No que toca ao turismo e com as restrições ao alojamento local em várias cidades, há espaço para um modelo regulatório mais equilibrado entre residentes e operadores turísticos?
Haver equilíbrio é bom e desejável. E há sempre espaço para melhorar. A legislação deve acompanhar a evolução de determinado setor e da própria sociedade, dando respostas aos problemas e ansiedades que aparecem e vão aparecendo, sendo que a realidade nunca é estática, evoluiu e muda. O legislador tem que saber ler a sociedade, o que é importante ou essencial em cada momento, mas também tentar antecipar o futuro, tendo consciência que tem poder para conformar/determinar comportamentos ou potenciar os mesmos. Neste contexto, a aposta no turismo foi uma aposta de Portugal enquanto País, que deu e continua a dar muitos e bons frutos, incluindo no que respeita ao alojamento local. Não se pode ignorar e não parece que seja desejável voltar atrás nessa aposta. Todavia, surgiram, entretanto, preocupações muito relevantes com os temas da habitação, com o bem-estar e com a vida nas cidades e no País em geral, que requerem atenção e impõem a adoção de medidas.
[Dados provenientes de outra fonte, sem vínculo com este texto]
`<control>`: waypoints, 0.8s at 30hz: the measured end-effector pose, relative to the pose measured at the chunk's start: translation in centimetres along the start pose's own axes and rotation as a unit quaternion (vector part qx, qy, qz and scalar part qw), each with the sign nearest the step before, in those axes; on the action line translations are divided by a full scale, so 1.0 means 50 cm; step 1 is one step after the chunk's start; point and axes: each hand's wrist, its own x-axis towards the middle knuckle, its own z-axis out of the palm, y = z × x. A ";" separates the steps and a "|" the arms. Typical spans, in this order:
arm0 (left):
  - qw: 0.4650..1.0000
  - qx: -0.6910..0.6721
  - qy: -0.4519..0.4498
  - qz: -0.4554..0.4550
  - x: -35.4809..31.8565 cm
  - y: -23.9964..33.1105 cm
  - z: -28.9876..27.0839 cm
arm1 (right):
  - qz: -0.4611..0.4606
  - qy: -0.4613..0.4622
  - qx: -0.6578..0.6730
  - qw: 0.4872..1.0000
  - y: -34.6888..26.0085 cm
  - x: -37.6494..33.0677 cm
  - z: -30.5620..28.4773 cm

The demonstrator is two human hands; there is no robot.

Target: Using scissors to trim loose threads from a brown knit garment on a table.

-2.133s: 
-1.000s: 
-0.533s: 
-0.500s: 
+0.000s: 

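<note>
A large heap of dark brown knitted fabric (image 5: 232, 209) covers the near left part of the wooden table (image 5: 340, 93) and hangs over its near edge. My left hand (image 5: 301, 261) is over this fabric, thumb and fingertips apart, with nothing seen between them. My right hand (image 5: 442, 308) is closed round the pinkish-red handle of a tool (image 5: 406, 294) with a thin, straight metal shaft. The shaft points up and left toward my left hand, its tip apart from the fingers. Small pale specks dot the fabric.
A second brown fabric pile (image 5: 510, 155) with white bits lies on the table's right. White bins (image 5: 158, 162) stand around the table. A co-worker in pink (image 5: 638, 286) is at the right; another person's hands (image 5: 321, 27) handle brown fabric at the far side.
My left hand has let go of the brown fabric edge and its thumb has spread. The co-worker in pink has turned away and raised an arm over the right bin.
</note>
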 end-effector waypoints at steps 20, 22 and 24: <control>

Têm sido feitas alterações que visam repor o equilíbrio nos pontos em que o mesmo foi prejudicado ou afetado, o que é algo de positivo.
Como avalia o atual regime de planos diretores municipais (PDM) e os seus entraves ou potencialidades para o desenvolvimento urbano?
Preferia falar sobre o estado do cadastro. Conhecer o território e a sua divisão – a quem pertencem os terrenos, as suas dimensões e confrontações e até qual o melhor uso ou usos para os mesmos, permitindo uma gestão bem mais eficiente. Do levantamento das edificações existentes, se são aproveitáveis e em que termos. O trabalho desenvolvido e a desenvolver nesta área é absolutamente crítico para sabermos o que existe e determinar a melhor forma de aproveitar efetivamente a terra e as construções que já existem.
Há um consenso sobre a necessidade de incentivar a reabilitação urbana. Que obstáculos legais ainda existem?
Há obstáculos que são particulares de uma zona, por exemplo uma zona histórica, ou de um determinado contexto, por exemplo económico. Haverá quem se queixe da excessiva burocracia, da complexidade e dispersão das normas, das taxas e dos impostos associados. Tem sido feito um esforço grande para dar resposta. O boom de reabilitação de centros históricos, por exemplo, começou quando se alterou profundamente a legislação do arrendamento, em 2006. O regime do arrendamento era e, até certo ponto, ainda é um obstáculo. A legislação dispersa e, em muitos casos, muito técnica, com requisitos exigentes em matérias de urbanismo, será outra.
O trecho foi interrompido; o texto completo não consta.